Don’t forget to watch this useful video to help you make the dish quicker.
Who Shouldn’t Enjoy the Dish?
If you are wondering whether you should eat chicken or not, you have to read this section to find information.
- Chicken contains cholesterol the same as red meat; if you are suffering problems relating to the high level of cholesterol, you should consider when enjoying this dish.
- If you are allergic to any ingredient in the recipe, please think carefully before eating it.
- For example, eat chicken can cause some allergic symptoms such as itchy, sneezing, difficulty in breathing, sore throat, hives, and more. If you are allergic to chicken, you can be allergic to poultry, fish, and shrimp.
Therefore, when you alter chicken to other meat, you should avoid using them. - If your body doesn’t allow you to consume a large amount of sodium, you can just eat a little bit of the dish since its sodium level is quite high.
Albondigas Soup
Albondigas means meatballs in Spanish that are made of beef and rice. Your body will get nutrients from veggies since this dish contains potatoes, carrots, and more.

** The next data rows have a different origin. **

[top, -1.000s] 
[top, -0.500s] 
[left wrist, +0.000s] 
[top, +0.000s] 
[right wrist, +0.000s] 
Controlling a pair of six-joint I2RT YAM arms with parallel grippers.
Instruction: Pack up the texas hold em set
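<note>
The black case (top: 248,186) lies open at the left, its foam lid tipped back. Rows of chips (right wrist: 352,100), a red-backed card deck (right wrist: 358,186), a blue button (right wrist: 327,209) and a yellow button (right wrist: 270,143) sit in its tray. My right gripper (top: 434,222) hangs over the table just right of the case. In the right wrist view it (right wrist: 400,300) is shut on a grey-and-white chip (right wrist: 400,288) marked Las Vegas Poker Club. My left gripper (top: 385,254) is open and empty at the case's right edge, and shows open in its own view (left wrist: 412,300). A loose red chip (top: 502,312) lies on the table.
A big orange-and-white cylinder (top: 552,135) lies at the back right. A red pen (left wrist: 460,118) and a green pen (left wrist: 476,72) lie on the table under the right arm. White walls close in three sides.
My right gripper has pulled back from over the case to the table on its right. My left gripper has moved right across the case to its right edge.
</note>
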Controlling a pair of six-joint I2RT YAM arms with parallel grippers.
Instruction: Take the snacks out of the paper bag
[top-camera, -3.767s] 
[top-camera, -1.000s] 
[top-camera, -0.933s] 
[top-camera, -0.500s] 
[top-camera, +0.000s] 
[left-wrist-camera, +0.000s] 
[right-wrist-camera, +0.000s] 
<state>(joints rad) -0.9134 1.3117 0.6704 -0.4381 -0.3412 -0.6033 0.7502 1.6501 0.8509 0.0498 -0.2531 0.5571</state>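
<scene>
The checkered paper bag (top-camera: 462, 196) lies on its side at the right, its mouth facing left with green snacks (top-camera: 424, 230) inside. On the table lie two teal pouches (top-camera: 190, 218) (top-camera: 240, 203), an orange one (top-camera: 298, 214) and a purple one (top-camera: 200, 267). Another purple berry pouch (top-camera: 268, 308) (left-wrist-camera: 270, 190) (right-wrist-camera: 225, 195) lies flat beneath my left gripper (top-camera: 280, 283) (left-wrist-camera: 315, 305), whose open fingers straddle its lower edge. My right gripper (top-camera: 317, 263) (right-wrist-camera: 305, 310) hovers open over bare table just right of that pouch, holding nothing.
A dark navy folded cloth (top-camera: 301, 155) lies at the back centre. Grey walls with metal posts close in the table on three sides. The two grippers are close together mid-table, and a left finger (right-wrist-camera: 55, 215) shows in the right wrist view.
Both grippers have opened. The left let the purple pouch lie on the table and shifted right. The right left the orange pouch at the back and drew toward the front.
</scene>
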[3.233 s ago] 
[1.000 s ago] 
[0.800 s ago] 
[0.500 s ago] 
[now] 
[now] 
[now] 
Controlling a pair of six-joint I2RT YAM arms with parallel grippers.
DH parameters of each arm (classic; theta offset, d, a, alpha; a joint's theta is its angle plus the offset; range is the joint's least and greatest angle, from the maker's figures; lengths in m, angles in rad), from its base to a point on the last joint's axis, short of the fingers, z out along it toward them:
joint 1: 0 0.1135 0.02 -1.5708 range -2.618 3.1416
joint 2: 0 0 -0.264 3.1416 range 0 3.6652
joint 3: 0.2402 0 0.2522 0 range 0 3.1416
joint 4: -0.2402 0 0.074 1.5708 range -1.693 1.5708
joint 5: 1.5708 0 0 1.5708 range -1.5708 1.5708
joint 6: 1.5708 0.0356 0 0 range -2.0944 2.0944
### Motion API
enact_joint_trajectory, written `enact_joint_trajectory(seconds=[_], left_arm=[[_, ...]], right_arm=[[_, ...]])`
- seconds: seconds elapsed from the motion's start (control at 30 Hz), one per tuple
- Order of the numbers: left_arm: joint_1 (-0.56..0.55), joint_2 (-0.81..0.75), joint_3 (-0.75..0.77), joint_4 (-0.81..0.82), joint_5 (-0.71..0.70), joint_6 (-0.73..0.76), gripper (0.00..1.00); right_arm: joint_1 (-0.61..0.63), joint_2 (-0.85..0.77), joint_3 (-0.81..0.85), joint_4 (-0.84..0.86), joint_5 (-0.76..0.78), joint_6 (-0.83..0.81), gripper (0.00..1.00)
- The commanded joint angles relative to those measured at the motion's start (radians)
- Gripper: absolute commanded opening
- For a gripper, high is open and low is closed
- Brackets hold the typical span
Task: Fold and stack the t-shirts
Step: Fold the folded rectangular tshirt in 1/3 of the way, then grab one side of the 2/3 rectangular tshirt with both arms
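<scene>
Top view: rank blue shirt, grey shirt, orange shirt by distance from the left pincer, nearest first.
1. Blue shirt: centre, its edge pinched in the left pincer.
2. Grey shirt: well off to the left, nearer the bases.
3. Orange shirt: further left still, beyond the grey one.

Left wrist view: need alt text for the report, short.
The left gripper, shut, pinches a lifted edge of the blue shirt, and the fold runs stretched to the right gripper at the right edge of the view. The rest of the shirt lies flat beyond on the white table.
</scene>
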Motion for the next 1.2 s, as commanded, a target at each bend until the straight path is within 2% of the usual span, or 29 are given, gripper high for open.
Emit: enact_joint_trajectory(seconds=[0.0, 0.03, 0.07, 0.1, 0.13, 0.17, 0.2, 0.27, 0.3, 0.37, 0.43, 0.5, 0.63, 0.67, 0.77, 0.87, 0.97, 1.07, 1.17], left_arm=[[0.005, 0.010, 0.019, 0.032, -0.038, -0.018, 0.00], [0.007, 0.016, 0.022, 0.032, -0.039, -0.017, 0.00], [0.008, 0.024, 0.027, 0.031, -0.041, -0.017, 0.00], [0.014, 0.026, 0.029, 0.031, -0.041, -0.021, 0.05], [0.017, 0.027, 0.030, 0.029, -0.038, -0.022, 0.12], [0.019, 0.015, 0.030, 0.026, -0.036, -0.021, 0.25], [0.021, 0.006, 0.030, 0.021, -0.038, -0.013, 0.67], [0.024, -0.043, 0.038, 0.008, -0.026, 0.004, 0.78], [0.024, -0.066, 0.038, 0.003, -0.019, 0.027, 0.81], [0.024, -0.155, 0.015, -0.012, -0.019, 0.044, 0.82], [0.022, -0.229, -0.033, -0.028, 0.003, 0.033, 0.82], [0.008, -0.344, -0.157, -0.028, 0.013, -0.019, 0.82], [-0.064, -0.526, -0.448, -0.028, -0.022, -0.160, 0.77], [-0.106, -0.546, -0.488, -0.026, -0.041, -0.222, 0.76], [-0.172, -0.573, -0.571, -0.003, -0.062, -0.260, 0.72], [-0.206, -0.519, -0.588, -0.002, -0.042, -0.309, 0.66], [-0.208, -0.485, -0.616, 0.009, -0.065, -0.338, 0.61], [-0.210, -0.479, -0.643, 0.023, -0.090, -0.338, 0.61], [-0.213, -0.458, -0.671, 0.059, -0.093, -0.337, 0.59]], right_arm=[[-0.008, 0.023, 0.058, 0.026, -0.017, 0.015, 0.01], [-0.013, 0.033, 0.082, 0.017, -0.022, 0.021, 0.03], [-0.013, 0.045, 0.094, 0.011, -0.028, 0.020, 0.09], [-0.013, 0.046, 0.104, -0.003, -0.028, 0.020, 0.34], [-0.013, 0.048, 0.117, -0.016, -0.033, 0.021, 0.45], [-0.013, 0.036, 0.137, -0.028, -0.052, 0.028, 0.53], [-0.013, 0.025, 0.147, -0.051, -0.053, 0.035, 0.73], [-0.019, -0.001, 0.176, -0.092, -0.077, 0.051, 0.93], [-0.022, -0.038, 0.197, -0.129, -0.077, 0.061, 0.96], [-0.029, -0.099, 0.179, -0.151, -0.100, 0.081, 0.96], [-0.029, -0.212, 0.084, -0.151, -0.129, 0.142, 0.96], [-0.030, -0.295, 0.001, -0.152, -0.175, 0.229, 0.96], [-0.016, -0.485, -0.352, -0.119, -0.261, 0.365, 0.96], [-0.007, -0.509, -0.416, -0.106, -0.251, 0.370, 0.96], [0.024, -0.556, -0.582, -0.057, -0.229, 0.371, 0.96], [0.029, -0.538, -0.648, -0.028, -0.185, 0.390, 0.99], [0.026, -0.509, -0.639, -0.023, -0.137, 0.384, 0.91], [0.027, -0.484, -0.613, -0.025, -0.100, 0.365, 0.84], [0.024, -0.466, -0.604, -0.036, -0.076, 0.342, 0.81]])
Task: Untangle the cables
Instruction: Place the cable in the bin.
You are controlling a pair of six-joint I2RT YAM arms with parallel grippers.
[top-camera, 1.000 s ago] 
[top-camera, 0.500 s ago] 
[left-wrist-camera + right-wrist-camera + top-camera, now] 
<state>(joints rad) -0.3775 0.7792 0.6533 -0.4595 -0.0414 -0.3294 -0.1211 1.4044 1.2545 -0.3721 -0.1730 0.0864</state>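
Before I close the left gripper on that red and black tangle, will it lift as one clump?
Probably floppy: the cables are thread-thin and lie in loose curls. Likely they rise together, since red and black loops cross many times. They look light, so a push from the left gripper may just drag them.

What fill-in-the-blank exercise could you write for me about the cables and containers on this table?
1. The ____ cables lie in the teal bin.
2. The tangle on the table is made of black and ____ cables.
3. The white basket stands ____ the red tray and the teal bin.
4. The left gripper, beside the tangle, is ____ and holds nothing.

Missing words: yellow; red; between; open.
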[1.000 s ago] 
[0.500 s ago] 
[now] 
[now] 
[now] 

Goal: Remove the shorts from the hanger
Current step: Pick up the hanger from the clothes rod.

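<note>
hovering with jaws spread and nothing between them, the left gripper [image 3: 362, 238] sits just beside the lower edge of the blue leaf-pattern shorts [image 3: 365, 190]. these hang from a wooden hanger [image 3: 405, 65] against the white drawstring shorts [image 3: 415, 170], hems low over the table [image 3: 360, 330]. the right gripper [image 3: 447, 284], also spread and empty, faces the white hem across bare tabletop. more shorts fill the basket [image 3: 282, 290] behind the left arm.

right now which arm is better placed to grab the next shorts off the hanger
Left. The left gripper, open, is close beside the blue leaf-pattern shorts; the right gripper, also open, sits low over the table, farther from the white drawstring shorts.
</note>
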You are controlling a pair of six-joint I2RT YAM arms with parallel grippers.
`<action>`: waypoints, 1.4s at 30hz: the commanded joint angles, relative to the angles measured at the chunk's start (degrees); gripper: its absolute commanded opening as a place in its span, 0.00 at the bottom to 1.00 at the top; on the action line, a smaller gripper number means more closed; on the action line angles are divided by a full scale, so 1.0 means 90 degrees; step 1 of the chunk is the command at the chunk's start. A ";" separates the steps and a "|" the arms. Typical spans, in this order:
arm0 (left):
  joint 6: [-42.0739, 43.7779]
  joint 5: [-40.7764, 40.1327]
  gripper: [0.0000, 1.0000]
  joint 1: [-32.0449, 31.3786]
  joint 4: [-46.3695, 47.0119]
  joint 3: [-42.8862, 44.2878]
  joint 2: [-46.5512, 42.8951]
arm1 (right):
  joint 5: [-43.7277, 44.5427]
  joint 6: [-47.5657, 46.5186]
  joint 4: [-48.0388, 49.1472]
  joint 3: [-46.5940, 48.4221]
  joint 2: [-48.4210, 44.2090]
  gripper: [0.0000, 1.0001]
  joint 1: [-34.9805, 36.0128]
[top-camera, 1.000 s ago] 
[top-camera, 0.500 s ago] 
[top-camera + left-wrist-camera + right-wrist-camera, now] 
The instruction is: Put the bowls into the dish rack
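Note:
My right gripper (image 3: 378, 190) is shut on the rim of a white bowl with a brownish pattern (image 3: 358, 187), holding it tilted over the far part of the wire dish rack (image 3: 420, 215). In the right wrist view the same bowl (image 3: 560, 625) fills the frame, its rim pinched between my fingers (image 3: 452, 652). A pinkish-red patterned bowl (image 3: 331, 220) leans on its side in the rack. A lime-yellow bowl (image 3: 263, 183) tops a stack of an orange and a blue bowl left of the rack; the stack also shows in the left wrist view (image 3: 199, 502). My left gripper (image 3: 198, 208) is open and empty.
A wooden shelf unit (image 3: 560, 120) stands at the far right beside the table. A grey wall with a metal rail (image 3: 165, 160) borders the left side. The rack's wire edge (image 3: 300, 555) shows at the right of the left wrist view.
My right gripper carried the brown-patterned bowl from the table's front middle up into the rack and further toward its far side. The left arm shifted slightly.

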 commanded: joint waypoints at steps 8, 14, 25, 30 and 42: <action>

Nutrition Facts of 1 Serving Size:
Calories | 269 kcal |
Fat | 10g |
Sodium | 678mg |
Potassium | 1060mg |
Carbohydrates | 21g |
Protein | 22g |
What You Need for 6 Servings:
For meatballs
- 1 pound of lean ground beef
- 1 tsp of minced garlic
- 1 egg
- ½ cups cooked white rice
- ¼ cups of chopped cilantro leaves
- ¼ tsp of pepper
- ¾ tsp of Kosher salt
For the soup:
- 2 tsp of olive oil
- 2 cups of diced onion
- 3 medium-sized carrots (peeled and sliced)
- 6 cups of beef broth
- 5 cups of Russet potatoes (peeled and cut into cubes about ½ inch)
- 8 oz of canned tomato sauce
- 15 oz of canned diced tomatoes
- ½ tsp of ground cumin
- 1/4 cups of chopped cilantro leaves
- ½ tsp of dried oregano
- 1 large sliced zucchini
- Pepper and salt
How to cook:
- Step 1: You need to make meatballs ahead. Pour all ingredients for meatball into a large bowl and whisk them until everything is combined well. Make sure salt is dissolved completely.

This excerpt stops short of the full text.